Picturing the Past 51: Williams Grocery

Posted Tuesday, March 9, 2010, at 10:12 AM

(Photo)
Williams Northeast Corner Grocery in 1933. (Photos submitted)
Thanks to a contributor for these 1933 photos of Williams Northeast Corner Grocery, which I'm under the impression (based on what I've heard others say over the years) was on North Main Street just off the Shelbyville square in a location where today there's only a foundation of a building and the remains of the basement. Seems like I remember seeing the side of the building in the middle photo bordering Holland Street and painted white. Feel free to correct me or clarify any of this.

The back of the top photo reads "Lillard Stephens (Banks) A.B. Jennings." The guy in the middle is listed as Banks Stephens in a photo below. Hopefully some of you can straighten us out on who's who.

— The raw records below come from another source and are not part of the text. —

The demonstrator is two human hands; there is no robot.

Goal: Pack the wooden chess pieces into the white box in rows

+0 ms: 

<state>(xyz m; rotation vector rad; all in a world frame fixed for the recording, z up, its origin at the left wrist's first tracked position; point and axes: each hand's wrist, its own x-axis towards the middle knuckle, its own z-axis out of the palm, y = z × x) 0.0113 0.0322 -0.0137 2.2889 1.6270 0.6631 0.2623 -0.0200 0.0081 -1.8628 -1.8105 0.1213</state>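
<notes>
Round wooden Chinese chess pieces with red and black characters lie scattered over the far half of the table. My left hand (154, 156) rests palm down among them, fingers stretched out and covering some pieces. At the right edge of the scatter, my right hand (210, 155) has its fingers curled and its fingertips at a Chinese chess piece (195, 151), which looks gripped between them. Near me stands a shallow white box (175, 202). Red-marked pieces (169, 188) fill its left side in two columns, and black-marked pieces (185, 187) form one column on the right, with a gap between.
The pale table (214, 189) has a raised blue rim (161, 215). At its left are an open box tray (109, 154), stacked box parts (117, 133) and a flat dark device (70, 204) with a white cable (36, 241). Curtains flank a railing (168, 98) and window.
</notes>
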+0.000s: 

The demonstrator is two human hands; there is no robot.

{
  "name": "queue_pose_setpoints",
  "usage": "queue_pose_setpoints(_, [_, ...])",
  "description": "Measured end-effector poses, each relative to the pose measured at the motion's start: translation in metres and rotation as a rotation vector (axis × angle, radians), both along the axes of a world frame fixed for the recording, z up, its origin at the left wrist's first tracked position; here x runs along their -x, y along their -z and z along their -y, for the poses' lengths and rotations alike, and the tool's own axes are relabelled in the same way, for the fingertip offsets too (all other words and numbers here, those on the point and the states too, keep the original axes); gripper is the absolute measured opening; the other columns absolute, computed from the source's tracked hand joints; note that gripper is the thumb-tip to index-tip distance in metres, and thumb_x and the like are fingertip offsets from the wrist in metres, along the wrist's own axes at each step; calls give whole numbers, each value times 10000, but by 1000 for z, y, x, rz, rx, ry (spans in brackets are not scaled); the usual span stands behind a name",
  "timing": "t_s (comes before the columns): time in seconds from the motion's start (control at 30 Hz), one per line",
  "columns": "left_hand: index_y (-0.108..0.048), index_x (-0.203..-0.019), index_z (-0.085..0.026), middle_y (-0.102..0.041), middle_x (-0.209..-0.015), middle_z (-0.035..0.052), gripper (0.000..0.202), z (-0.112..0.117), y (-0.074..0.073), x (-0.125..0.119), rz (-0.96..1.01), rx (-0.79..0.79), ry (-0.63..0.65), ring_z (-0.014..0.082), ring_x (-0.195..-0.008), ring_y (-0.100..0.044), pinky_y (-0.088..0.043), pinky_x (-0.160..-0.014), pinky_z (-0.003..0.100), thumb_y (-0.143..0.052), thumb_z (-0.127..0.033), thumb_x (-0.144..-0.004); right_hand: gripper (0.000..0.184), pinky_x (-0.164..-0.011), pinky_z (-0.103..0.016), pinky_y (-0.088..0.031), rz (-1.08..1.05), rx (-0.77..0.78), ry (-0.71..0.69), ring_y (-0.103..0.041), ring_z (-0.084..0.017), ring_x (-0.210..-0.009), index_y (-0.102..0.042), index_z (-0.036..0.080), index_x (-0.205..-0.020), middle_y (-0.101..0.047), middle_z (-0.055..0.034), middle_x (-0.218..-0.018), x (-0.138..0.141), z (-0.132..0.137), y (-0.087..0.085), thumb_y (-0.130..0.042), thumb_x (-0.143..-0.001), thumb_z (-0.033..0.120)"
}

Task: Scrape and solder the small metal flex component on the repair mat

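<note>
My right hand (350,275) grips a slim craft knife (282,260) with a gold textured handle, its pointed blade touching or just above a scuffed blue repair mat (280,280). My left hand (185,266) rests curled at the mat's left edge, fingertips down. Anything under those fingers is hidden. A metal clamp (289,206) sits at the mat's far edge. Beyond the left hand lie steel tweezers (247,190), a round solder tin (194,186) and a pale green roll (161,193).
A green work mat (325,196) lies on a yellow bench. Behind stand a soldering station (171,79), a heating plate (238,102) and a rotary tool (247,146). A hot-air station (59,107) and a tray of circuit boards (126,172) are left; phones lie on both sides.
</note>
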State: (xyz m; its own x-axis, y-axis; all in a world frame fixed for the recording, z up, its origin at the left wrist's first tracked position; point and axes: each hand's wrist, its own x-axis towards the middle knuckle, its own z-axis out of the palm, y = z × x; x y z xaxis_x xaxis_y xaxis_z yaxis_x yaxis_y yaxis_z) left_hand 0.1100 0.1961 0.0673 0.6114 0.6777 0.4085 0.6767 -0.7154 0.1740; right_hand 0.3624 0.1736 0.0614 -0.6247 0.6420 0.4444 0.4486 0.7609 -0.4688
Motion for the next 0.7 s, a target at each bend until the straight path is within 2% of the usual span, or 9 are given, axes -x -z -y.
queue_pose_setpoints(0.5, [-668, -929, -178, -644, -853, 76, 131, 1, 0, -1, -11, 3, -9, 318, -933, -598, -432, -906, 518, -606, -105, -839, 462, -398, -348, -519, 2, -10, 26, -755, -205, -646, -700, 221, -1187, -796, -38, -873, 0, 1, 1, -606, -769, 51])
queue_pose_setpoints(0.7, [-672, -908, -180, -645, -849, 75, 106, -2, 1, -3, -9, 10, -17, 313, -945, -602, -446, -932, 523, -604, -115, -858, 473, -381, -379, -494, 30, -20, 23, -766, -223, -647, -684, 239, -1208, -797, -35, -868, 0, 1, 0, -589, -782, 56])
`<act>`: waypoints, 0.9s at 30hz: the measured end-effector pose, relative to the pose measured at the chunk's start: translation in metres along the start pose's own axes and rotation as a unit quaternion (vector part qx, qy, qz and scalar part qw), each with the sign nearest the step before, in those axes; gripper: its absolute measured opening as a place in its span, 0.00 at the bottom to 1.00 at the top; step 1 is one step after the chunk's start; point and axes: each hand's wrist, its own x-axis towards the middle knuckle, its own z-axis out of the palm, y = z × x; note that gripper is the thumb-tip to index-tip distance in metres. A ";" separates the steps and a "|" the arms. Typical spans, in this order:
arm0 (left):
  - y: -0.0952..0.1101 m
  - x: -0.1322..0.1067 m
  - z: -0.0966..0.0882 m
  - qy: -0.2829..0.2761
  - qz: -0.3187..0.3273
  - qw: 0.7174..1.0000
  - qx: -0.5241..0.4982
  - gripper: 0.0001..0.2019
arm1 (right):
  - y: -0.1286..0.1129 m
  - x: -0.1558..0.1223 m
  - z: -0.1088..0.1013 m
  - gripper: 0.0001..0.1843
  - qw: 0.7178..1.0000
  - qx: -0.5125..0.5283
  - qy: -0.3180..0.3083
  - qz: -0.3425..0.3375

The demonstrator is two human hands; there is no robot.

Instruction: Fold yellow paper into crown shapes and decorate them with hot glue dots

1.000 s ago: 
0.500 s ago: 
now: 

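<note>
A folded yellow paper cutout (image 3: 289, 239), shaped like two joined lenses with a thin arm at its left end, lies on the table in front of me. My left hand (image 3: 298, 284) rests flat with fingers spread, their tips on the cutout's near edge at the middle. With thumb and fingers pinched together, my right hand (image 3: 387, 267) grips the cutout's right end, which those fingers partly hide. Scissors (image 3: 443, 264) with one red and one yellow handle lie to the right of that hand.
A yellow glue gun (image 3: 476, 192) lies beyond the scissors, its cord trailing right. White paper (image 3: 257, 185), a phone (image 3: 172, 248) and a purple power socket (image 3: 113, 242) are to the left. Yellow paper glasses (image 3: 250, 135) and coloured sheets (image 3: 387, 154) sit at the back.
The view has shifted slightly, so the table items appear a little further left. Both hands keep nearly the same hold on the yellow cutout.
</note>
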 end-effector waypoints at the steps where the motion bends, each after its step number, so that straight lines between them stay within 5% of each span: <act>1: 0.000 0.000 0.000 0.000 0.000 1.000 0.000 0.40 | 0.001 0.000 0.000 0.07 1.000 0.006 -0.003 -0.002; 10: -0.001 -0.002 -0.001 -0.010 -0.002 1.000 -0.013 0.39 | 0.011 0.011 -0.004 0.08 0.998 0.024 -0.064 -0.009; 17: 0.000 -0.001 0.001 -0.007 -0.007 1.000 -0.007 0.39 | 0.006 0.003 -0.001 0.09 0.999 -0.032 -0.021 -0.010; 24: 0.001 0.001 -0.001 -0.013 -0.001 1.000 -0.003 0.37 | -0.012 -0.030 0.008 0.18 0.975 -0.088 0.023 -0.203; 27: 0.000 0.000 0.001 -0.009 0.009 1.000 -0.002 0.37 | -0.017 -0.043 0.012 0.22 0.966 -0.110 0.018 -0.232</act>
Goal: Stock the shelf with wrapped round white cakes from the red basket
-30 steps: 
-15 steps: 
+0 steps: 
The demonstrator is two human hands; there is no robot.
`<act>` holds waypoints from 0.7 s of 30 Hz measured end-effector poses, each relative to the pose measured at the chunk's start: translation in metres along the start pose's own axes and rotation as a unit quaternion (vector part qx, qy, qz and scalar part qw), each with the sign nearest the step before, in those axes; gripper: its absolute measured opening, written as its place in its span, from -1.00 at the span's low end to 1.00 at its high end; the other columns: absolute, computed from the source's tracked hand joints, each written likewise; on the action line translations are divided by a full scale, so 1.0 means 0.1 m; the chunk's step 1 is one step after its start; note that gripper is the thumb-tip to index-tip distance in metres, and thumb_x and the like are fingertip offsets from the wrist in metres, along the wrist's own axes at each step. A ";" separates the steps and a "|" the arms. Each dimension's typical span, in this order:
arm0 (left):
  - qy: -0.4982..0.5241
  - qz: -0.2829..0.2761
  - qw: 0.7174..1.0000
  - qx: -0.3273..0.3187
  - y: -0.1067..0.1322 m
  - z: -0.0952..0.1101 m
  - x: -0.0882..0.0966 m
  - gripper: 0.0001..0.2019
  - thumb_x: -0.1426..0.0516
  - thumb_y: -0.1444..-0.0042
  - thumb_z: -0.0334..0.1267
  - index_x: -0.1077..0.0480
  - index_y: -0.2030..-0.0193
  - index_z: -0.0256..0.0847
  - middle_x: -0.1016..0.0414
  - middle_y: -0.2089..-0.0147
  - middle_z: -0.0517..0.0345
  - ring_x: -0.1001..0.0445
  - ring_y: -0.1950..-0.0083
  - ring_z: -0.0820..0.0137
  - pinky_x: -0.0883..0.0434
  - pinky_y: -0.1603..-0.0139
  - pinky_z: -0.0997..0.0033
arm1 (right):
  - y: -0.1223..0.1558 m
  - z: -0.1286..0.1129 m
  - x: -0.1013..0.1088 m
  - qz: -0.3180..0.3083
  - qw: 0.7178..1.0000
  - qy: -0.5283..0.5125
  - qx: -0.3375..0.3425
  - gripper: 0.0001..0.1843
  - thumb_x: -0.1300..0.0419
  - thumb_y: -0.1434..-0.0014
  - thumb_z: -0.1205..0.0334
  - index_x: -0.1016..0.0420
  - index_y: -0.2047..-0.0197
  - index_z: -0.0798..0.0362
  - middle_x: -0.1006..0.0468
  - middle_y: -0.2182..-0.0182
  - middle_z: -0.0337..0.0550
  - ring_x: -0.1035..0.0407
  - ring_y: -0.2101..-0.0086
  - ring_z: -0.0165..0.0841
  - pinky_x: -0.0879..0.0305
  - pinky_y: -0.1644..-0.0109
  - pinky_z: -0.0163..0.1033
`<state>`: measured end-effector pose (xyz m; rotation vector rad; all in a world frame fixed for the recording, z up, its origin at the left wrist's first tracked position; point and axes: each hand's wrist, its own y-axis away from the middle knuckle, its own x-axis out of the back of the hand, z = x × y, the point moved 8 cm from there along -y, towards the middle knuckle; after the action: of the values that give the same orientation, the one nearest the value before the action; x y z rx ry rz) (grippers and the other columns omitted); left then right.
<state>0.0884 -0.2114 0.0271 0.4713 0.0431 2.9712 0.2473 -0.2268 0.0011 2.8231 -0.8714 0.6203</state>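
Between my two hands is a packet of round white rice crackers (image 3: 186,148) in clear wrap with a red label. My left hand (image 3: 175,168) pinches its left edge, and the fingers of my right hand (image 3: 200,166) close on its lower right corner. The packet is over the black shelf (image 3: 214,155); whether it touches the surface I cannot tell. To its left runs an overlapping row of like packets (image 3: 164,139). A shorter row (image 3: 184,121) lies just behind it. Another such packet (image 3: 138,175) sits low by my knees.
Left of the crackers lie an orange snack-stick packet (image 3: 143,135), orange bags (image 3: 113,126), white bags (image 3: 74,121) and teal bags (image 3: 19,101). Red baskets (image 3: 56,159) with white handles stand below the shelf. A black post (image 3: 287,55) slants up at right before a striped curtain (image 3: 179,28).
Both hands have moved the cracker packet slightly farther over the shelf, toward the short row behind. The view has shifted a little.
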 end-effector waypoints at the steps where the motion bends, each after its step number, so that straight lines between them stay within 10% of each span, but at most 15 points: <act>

Of note are washboards on special for 22 cents each and sorghum molasses for 40 cents per half gallon or 75 cents a gallon. Those were the days -- and apparently pretty rough days economically. Note the NRA sign in the window -- for National Recovery Administration.

Photobucket

Here's Ben Phillips, listed as a salesman, along with Banks Stephens.

Photobucket

And this is Mildred Hummel, who I'm assuming was a customer.

Am I slightly off-location in thinking this building housed a drug store in the 1970s? Also: I noticed while Photoshopping the top photo that the storefronts looked a lot like those still remaining on South Main across from the library. Did North Main and South Main look similar in those days?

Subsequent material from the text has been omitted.